We're broke. We cant afford more wars. We cant afford to be the source of military welfare for the rest of the world.


----------



## uscitizen (Mar 28, 2013)

Robert said:


> doctrine to the slaughter of 1000 people or more Precisely an entire town.
> 
> No Oil?



Reminds me of Reagan when Sadam used chemical WMD's on Iranians.


----------



## waltky (Jan 28, 2016)

Gbagbo about to go on trial...

*Laurent Gbagbo: Former Ivory Coast leader's trial to begin*
_28 Jan.`16 - The trial of former Ivory Coast President Laurent Gbagbo for crimes against humanity is set to begin at the International Criminal Court (ICC)._


> He faces charges relating to the country's civil conflict that erupted after he lost elections in 2010.  The trial aims to "uncover the truth", ICC Chief Prosecutor Fatou Bensouda told reporters at The Hague.  Both Mr Gbagbo and his co-accused, former militia leader Charles Ble Goude, say they are innocent.  "The trial is an opportunity for reconciliation," Mr Gbagbo's lawyer Emmanuel Altit said. "It is for this reason that he awaits it with confidence."  A lawyer for Mr Ble Goude, who is accused of organising attacks on opposition supporters, described his client as a "man of peace".
> 
> 
> 
> ...


----------



## Jackson (Jan 28, 2016)

Robert said:


> doctrine to the slaughter of 1000 people or more Precisely an entire town.
> 
> No Oil?


Obama doesn't give a shit about the Ivory Coast.

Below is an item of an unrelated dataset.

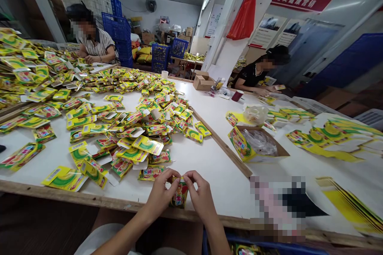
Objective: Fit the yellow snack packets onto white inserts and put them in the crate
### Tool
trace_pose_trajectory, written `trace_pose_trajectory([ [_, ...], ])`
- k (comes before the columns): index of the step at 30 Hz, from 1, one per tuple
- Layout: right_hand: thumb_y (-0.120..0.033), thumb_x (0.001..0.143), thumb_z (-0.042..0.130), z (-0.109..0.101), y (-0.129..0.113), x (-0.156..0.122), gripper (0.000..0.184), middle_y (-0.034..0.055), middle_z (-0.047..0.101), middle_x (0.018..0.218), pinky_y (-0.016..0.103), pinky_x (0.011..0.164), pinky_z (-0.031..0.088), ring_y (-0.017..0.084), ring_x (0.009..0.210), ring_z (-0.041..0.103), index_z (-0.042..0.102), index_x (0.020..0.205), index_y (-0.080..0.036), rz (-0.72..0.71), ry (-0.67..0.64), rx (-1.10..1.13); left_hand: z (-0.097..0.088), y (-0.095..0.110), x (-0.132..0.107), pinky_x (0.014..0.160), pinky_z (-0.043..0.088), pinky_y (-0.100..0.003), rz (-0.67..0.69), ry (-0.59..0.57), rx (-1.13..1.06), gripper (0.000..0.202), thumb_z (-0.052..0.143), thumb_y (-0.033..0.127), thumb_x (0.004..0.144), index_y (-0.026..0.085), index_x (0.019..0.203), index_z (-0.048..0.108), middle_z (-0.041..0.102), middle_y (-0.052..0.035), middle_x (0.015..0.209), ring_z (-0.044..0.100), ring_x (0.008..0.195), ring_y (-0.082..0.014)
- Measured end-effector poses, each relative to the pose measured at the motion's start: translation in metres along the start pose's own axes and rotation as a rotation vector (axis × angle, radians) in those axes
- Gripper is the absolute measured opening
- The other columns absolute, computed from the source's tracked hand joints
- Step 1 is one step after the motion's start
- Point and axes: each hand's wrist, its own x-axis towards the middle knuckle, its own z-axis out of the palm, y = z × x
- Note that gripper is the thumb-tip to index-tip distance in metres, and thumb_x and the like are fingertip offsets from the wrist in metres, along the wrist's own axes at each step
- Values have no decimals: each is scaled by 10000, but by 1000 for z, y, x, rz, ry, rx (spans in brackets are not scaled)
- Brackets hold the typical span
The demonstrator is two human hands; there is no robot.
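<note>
A small printed carton (180,196) in yellow, green and red stands at the table's front edge between my hands. My left hand (164,189) pinches its upper left corner with thumb and finger. On the other side, my right hand (198,192) has thumb and fingertips closed on the upper right corner. The top edge of the carton is partly hidden by my fingertips. Just beyond my hands, a large heap of similar flat cartons (140,144) spreads over the white table (206,167).
A wooden strip (223,143) divides the tabletop. To its right are an open box of clear plastic bags (257,143) and stacked yellow card sheets (348,203). Below the edge sits a blue crate (275,245). Co-workers sit at the far left (100,44) and far right (251,73).
</note>
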Motion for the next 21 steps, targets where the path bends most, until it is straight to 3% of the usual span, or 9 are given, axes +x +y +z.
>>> trace_pose_trajectory([
  [5,-302,897,544,6,12,-14,143,38,676,852,276,759,479,195,832,629,637,870,-197,-20,36,133,-3,-5,-5,721,455,-277,15,-40,-59,141,526,236,896,189,881,658,634,-34,833,589,802,-180],
  [10,-281,870,574,24,20,-29,171,48,682,949,281,773,517,198,882,650,620,1017,-208,-2,60,244,-7,-9,-10,772,487,-297,62,-82,-59,144,557,209,882,210,932,692,650,-41,854,609,847,-189],
  [13,-307,882,539,18,16,-34,170,48,693,937,282,784,522,199,882,654,641,977,-212,-16,133,189,-11,-9,-15,837,498,-319,78,-110,29,192,533,225,901,232,1044,661,669,-54,958,619,928,-199],
  [15,-356,881,526,-5,16,-43,204,46,701,912,278,771,527,202,857,658,662,933,-214,5,241,96,-18,-13,-21,921,480,-357,82,-110,148,293,525,245,906,247,1193,580,652,-72,1116,595,1053,-220],
  [17,-427,858,540,-44,20,-57,254,47,707,876,268,734,534,208,822,660,680,882,-216,66,347,-24,-28,-21,-25,995,438,-408,87,-91,305,393,525,244,897,251,1289,501,599,-91,1246,536,1170,-249],
  [19,-496,800,591,-87,27,-76,293,51,715,822,259,689,543,220,791,666,699,811,-224,139,357,-146,-36,-32,-27,1029,398,-461,81,-68,476,441,525,204,871,240,1309,484,562,-110,1297,487,1229,-282],
  [21,-537,725,651,-120,32,-92,301,63,723,788,259,636,548,237,761,672,712,748,-243,199,283,-246,-40,-42,-26,1037,366,-499,54,-55,630,503,522,125,817,219,1310,483,529,-130,1331,449,1261,-309],
])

The only things he cares about are his poll numbers.  I think he should retire there though.


----------



## Meathead (Jan 28, 2016)

Jackson said:


> Obama doesn't give a shit about the Ivory Coast. The only things he cares about are his poll numbers.  I think he should retire there though.


That's not a bad idea. With 8 years of experience, he should be able to do a reasonable job as the leader of a banana republic.


----------



## Jackson (Jan 28, 2016)

Meathead said:


> Jackson said:
> 
> 
> > Obama doesn't give a shit about the Ivory Coast. The only things he cares about are his poll numbers.  I think he should retire there though.
> ...


They are too smart to elect him over there.  Their rule is no Kenyans can be on the ballot.


----------



## Tommy Tainant (Jan 28, 2016)

Côte d’Ivoire: First former head of state trial opens at ICC

Here is a good news story. Maybe Blair/Bush will get their day in court some day ?


----------



## waltky (Mar 14, 2016)

Ivory Coast terrorist attack leaves 18 dead...

*Several dead in Ivory Coast beach terror attack*
_Monday 14th March, 2016 - A group of Al Qaeda affiliated gunmen killed several people, including picnickers and swimmers, in three hotels in the beach resort city of Grand-Bassam, Ivory Coast, officials said Monday._


> The attack on a beach close to the L'Etoile Sud Hotel at Grand Bassam resort outside the Ivorian capital Abidjan on a sunny Sunday a perfect holiday at the beach resort was the third major strike in West Africa since November.  Witnesses said that swimmers and sunbathers had gathered along the seaside beaches and pools at the cluster of three hotels L'Etoile du Sud, the Wharf Hotel and Koral Beach at the start of a hot afternoon. Grand-Bassam, a former French colonial capital, is about 40 kilometers from the country's largest city and the capital, Abidjan.  The gunmen killed 14 civilians and two men of the country's elite forces, the authorities said, adding six gunmen were also killed.
> 
> Online pictures and a video from the scene showed bodies strewn across the bloodstained sand with people fleeing amid chaos.  French President Francois Hollande condemned what he called a "cowardly attack" and pledged French support to find out who was responsible for the attack. At least one French citizen was killed, he said.  An Al Qaeda offshoot Al Qaeda in the Islamic Maghreb said it was behind the attack. The North African affiliate of Al Qaeda has targeted hotels in West Africa before.
> 
> ...



See also:

*Ivory Coast reels from extremist attack, boosts security*
_Mar 14,`16 -- Before the shooting started, an armed man stood quietly at the entrance to a beachfront restaurant, holding a Kalashnikov rifle and coolly surveying the crowd. Francois Tanon, who rents beach chairs to tourists at Ivory Coast's Grand-Bassam resort town, thought the man was a security guard._


> A few minutes later, Tanon was talking to a customer when a bullet hit the client in the neck.  "The patron I was speaking to fell down right in front of me," Tanon said. "The man that I saw before at the entrance, now I saw him down near the water, his gun in his hand, he was firing everywhere."  In the end 18 were killed Sunday, leaving Grand-Bassam and all of Ivory Coast reeling from its first Islamic extremist attack. President Alassane Ouattara's government began work Monday to tighten security and prevent similar violence.
> 
> Ouattara presided over an emergency meeting with Cabinet ministers and his National Security Council on Monday. Following the meeting, the government revised the death toll to 15 civilians and three special forces, up from 14 and two respectively. Just three attackers were killed, instead of the six that was earlier announced on Sunday, Interior Minister Hamed Bakayoko said Monday.  The lower death toll for the assailants agrees with the claim of responsibility from al-Qaida in the Islamic Maghreb, known as AQIM, which said Sunday that three attackers were killed. The extremist group claimed responsibility for the attack, according to SITE Intelligence Group which monitors jihadi websites.
> 
> ...


----------